_ACTIVITY_: Which lines in the records below contain the word "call"? Copy each one out.

_TASK DATA_:
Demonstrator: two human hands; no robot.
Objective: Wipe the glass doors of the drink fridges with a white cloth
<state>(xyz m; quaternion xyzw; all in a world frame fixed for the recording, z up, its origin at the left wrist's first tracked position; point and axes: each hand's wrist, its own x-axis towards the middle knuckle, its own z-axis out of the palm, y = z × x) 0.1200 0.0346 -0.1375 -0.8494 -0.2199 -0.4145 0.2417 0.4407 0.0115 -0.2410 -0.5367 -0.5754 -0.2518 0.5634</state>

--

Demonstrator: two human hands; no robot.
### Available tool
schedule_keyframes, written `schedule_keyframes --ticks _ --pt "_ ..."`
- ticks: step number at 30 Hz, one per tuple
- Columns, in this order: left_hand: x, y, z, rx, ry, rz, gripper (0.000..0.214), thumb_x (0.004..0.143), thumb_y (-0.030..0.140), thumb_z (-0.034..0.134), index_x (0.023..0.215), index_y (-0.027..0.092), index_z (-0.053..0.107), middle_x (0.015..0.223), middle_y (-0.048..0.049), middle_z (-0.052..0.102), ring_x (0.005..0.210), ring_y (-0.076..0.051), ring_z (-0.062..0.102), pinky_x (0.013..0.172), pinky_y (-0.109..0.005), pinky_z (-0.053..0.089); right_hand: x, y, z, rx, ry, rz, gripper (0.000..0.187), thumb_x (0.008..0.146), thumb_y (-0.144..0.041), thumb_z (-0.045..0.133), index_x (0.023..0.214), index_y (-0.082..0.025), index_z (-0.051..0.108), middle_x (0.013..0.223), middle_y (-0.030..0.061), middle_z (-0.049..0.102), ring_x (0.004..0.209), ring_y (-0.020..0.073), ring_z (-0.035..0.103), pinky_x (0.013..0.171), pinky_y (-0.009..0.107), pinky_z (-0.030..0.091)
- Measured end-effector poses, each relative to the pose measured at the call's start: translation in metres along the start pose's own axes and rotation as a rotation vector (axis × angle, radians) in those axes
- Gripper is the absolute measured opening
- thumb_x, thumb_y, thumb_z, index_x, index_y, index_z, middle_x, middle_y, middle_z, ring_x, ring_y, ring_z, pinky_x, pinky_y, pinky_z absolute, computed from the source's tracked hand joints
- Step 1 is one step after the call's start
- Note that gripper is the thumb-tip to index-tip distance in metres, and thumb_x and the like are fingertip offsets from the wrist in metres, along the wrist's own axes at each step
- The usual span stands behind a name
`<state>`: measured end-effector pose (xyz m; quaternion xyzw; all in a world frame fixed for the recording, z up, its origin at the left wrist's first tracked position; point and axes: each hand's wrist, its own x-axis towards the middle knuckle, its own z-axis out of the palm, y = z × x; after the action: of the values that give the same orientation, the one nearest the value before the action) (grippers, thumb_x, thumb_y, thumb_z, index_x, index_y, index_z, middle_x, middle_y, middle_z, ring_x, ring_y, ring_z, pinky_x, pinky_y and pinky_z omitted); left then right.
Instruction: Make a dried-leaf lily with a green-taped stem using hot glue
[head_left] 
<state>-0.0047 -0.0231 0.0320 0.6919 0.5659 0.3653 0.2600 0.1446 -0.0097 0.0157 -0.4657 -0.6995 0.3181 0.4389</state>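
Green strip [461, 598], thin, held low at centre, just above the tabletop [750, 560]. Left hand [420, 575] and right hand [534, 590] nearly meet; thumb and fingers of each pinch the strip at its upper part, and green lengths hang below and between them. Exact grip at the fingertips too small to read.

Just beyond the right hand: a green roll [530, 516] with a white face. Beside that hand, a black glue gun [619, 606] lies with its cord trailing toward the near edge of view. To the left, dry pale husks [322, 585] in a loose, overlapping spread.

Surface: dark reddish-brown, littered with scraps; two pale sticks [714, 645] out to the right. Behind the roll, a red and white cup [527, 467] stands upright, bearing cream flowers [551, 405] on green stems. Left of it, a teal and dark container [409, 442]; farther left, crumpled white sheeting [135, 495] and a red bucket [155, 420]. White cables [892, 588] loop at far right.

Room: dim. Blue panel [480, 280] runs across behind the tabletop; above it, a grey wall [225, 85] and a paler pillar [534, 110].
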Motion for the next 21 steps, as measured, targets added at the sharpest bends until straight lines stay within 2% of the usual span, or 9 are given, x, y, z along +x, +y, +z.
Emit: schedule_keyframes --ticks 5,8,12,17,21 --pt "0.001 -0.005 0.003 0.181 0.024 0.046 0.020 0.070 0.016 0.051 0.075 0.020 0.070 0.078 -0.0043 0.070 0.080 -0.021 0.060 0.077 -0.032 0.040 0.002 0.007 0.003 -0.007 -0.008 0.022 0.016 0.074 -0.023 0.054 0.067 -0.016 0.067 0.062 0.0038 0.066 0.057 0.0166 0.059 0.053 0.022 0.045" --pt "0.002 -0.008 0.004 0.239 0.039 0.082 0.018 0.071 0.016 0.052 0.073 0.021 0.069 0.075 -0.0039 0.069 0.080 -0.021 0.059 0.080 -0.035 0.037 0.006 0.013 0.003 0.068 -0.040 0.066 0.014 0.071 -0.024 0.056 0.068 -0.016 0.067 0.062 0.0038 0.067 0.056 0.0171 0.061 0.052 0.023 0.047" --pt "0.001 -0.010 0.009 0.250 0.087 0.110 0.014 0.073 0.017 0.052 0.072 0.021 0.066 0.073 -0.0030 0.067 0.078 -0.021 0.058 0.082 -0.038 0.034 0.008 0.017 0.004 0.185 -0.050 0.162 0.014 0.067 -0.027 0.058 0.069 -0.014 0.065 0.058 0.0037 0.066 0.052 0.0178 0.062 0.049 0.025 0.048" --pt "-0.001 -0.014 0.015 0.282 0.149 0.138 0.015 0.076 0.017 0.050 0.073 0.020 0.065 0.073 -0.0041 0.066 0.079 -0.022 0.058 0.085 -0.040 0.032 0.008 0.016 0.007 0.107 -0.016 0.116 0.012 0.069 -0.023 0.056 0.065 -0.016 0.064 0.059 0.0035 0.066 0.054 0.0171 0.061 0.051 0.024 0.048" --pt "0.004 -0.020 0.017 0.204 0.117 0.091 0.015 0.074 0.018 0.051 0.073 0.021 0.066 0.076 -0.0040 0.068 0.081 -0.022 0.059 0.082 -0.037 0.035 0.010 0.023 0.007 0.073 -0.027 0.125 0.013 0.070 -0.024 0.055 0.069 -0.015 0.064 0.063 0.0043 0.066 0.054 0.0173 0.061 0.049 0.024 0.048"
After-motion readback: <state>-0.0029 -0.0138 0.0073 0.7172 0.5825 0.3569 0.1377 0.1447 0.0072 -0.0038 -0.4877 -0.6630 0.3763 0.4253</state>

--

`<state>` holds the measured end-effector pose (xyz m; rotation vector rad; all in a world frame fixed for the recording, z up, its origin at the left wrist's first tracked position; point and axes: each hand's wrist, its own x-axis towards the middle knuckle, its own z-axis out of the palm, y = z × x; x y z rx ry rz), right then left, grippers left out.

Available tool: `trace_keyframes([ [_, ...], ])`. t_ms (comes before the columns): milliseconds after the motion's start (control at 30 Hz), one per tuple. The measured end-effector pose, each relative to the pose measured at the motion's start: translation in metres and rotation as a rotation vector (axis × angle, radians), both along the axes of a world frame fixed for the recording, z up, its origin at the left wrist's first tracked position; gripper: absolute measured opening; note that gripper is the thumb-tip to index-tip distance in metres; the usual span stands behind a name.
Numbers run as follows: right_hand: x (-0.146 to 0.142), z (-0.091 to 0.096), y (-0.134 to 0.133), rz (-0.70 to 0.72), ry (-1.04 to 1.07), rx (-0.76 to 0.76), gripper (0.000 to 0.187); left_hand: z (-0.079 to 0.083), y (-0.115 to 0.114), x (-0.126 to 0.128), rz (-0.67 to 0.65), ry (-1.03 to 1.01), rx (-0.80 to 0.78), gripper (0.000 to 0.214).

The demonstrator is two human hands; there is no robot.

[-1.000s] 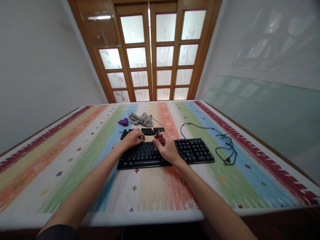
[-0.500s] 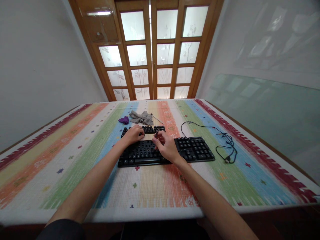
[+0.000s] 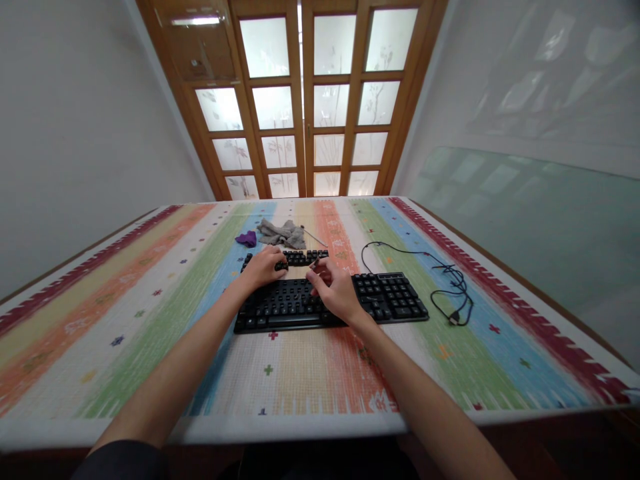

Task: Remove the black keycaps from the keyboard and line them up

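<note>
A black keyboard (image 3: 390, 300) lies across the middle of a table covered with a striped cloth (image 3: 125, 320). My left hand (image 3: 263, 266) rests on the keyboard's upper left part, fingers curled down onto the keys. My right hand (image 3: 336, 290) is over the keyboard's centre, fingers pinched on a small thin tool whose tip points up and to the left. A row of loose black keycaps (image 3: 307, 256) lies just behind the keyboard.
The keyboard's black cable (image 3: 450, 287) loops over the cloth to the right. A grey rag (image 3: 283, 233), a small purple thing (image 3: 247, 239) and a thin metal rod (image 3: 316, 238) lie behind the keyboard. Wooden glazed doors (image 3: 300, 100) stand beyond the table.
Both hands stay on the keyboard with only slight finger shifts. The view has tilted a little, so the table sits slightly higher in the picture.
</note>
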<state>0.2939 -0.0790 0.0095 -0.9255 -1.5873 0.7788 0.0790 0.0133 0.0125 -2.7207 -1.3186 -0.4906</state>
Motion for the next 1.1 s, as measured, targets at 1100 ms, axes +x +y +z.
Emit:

_WRITTEN REPLY_:
- Measured end-effector poses, each relative to the pose measured at the call's start: translation in metres along the start pose's own axes and rotation as a rotation vector (axis × angle, radians) in those axes
- Step 1 is one step after the call's start

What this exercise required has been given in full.